To take a side on the debate over a repo rate cut in the 30 October monetary policy, it is necessary to take a step back and provide a perspective to the recent monetary policy stance of the Reserve Bank of India (RBI). While the memories of 13 rate hikes are still vivid in our minds, we must not forget that the last rate hike was done exactly a year ago. Since then, the cash reserve ratio (CRR) and the statutory liquidity ratio (SLR) have been reduced by 150 and 100 basis points (bps), respectively, open market operations (OMOs) of more than Rs.2.1 trillion have been conducted, and RBI has cut the policy rate by 50 bps. (One bps equals one-hundredth of a percentage point.) So it’s fair to say that RBI has responded to slowing growth concerns by gradually easing the monetary policy.

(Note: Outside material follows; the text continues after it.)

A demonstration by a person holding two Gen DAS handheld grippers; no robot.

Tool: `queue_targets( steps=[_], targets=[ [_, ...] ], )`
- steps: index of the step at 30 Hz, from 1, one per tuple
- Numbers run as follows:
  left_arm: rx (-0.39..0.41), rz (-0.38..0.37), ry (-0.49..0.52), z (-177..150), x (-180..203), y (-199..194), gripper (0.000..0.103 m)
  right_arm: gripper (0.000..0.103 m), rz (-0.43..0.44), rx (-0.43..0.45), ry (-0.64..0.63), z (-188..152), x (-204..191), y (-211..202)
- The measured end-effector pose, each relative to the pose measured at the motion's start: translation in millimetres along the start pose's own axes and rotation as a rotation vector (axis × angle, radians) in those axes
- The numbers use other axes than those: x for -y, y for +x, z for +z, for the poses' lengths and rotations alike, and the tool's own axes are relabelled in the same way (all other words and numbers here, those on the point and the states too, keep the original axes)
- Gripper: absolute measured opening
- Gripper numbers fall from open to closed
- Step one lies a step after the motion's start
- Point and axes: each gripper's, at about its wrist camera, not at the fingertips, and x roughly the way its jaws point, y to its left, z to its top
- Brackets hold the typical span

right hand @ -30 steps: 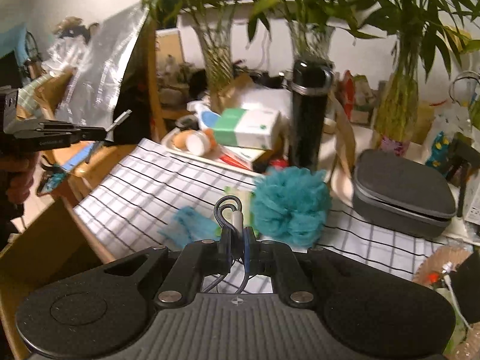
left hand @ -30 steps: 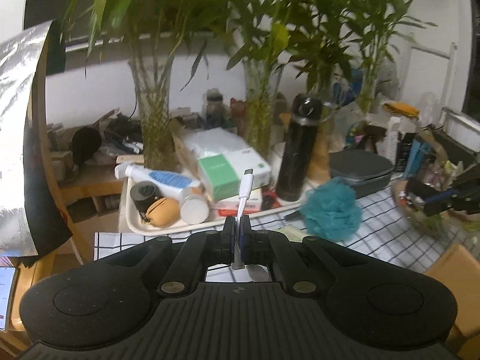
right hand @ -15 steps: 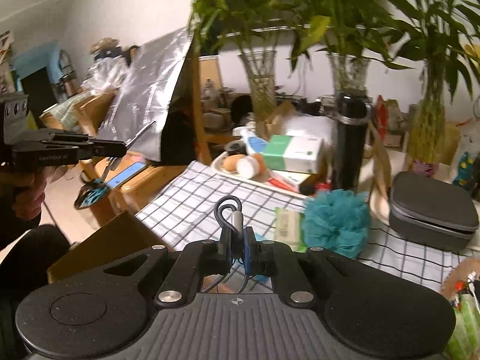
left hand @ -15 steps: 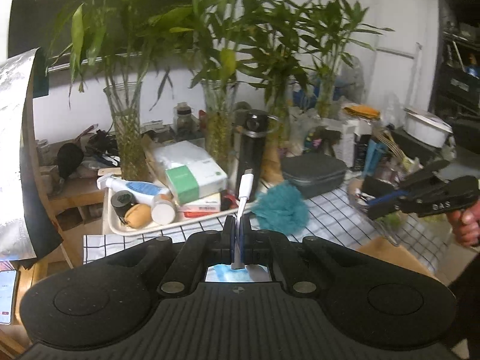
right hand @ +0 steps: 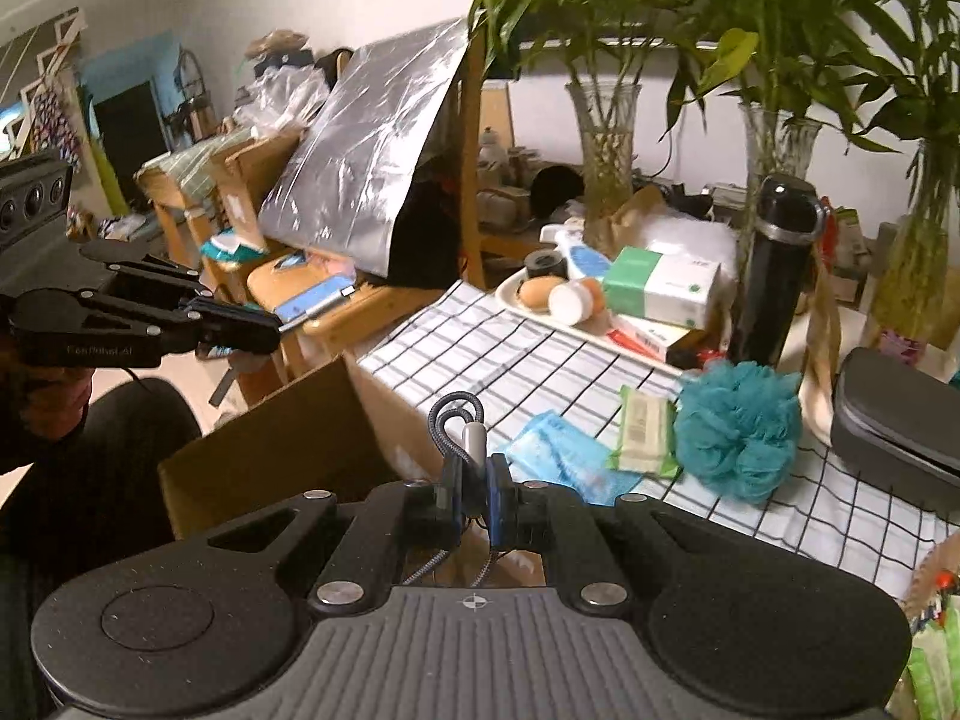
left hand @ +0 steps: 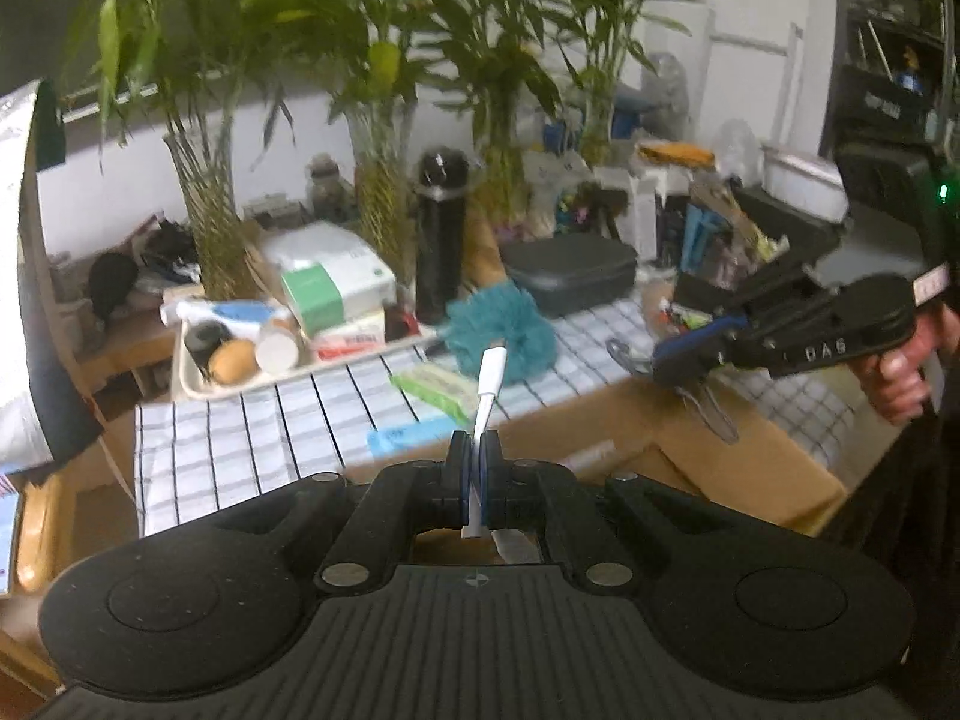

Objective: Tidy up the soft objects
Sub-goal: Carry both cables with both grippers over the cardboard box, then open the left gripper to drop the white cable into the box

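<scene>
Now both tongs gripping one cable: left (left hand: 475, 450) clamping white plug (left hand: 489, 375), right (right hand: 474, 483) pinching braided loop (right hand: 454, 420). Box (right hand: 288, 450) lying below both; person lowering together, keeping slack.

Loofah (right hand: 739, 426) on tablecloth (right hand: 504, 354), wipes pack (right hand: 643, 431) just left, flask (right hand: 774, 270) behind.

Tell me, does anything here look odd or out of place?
Yes. Each gripper is clamped on a cable, not anything soft: the left gripper pinches a white cable, the right gripper a looped braided cable. The teal bath pouf lies untouched on the checked tablecloth.
</scene>
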Motion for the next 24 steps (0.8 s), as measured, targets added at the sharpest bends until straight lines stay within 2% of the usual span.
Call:
queue_targets(
  steps=[4, 6, 7, 8, 9, 24],
  targets=[
    [-0.048, -0.026, 0.021, -12.9, 8.4, 7.0, 0.009, 0.01, -0.004, -0.019, -0.022, -4.6, -9.5, 1.2],
    [-0.063, -0.036, 0.023, -18.3, 11.2, 7.8, 0.028, 0.01, -0.012, -0.022, -0.026, -6.4, -12.9, 0.6],
    [-0.066, -0.029, 0.026, -20.5, 13.0, 7.1, 0.045, 0.01, -0.011, -0.023, -0.027, -7.0, -13.8, 0.2],
    [-0.06, -0.015, 0.032, -23.0, 15.3, 5.2, 0.057, 0.01, -0.011, -0.024, -0.026, -7.6, -14.3, 0.4],
    [-0.049, -0.003, 0.037, -24.8, 17.3, 3.0, 0.06, 0.01, -0.011, -0.026, -0.027, -7.9, -14.6, 0.3],
    [-0.015, 0.054, 0.013, -32.4, 17.3, -9.2, 0.061, 0.01, 0.004, -0.064, -0.05, -10.5, -19.3, 8.4]
  ],
)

In the October policy, the question facing RBI is whether there is a need to accelerate the process of this monetary easing. In the last few policy statements, RBI has repeatedly mentioned two preconditions for it to be more comfortable towards monetary easing—lower inflation and steps to reduce the fiscal deficit. It is now time to make a qualitative judgment on them.

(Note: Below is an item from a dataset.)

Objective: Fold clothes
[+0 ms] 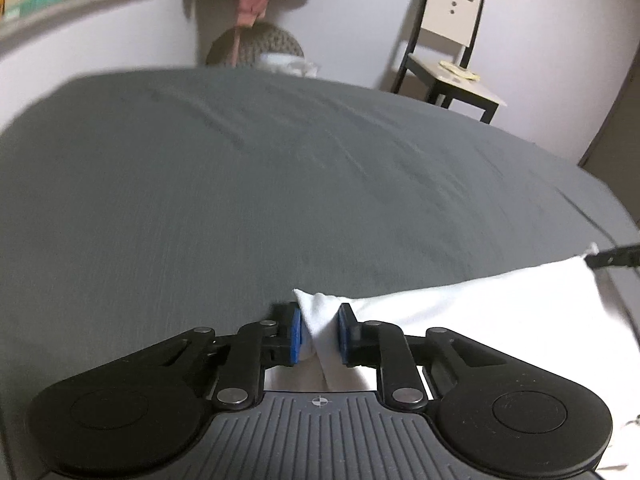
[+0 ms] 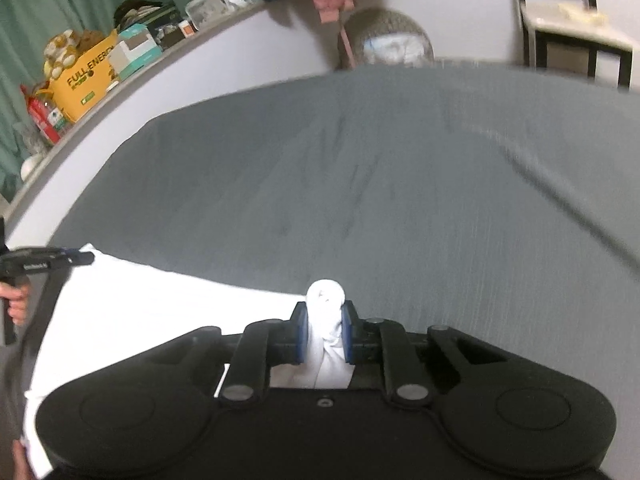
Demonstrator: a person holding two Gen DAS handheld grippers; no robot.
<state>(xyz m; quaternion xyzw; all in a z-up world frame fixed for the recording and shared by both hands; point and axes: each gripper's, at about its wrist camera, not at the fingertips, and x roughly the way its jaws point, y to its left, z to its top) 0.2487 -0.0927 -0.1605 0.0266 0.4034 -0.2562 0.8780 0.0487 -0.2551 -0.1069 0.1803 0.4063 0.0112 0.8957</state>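
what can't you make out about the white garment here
- What kind of garment: left wrist view, its lower part is hidden behind the left hand-held gripper and cut by the frame edge.
- Same in right wrist view: the right hand-held gripper body covers it.
- Bed wrinkles: blurred.

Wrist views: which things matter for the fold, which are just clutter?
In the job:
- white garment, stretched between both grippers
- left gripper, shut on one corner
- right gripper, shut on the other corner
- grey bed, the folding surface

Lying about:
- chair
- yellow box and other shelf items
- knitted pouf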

On inflation, the good news is that headline WPI (that based on the wholesale price index), which was running at an average of around 9.5% in 2011, dropped by 200 bps in the first three quarters of 2012. However, both CPI and WPI are still running way above RBI’s comfort level of 4-6%. In fact, we are worried about a sustained shift in average inflation—between 1995 and 2002, average WPI was 5%, which increased to 6% between 2003 and 2008, and has been hovering at 7.2% since 2009.
Rising inflation is making household inflationary expectations sticky. Even after the 200 bps drop in average WPI inflation in 2012, households’ one-year ahead inflation expectation is almost unchanged at 12.8%.
The near-term inflation momentum will also be closely watched. The last two headline WPI prints have been higher than market expectations and the month-over-month increase for September (1.08%) has been higher than for the same month last year (0.84%). Surely, the diesel price hike can be partly blamed, but even if one looks at only manufactured inflation, the month-on-month increase (0.54%) was higher than last year (0.43%). Sugar contributed to this increase but for all consumer goods (food products, transport equipments, textiles, paper, wood, leather, rubber and plastic products) the month-on-month increase was higher than for the same month last year. In that sense, it is difficult to say that demand-side price pressures have been brought under control to justify accelerated monetary easing.
Looking forward, we can hope that food inflation will be kept under check with a good winter crop and the muted response of global commodity prices to QE3 (the third quantitative easing by the US) should help. Even the modest currency appreciation should be positive but the lagged effect of fuel price increases is likely to pass through the system and we will not be surprised to see an above 8% WPI print soon. In our base case scenario, inflation will slow down in Q4FY13 but is unlikely to come anywhere close to RBI’s comfort level. Premature easing could spur inflation again, affecting RBI’s credibility.
Some politically difficult measures taken by the government to reduce the fiscal deficit are definitely on the right track. However, the impact of these on the FY13 fiscal deficit could be minimal and one-off items such as the 2G auction and divestments are likely to determine the final deficit number. Similarly, we are waiting for more clarity on implementation issues surrounding the other supply-side reforms. In our view, these uncertainties and the difficult inflation situation push the rate cut possibility a little bit down the road. A CRR cut to improve liquidity could be on the cards to keep positive sentiment afloat. After all, the CRR cut had a better transmission in September and it is to some extent a substitute of likely OMOs.
But a repo rate cut is more likely to be a Christmas gift than a Diwali one!
(This is the last in a series of five articles ahead of the Reserve Bank of India’s second-quarter monetary policy review on 30 October.)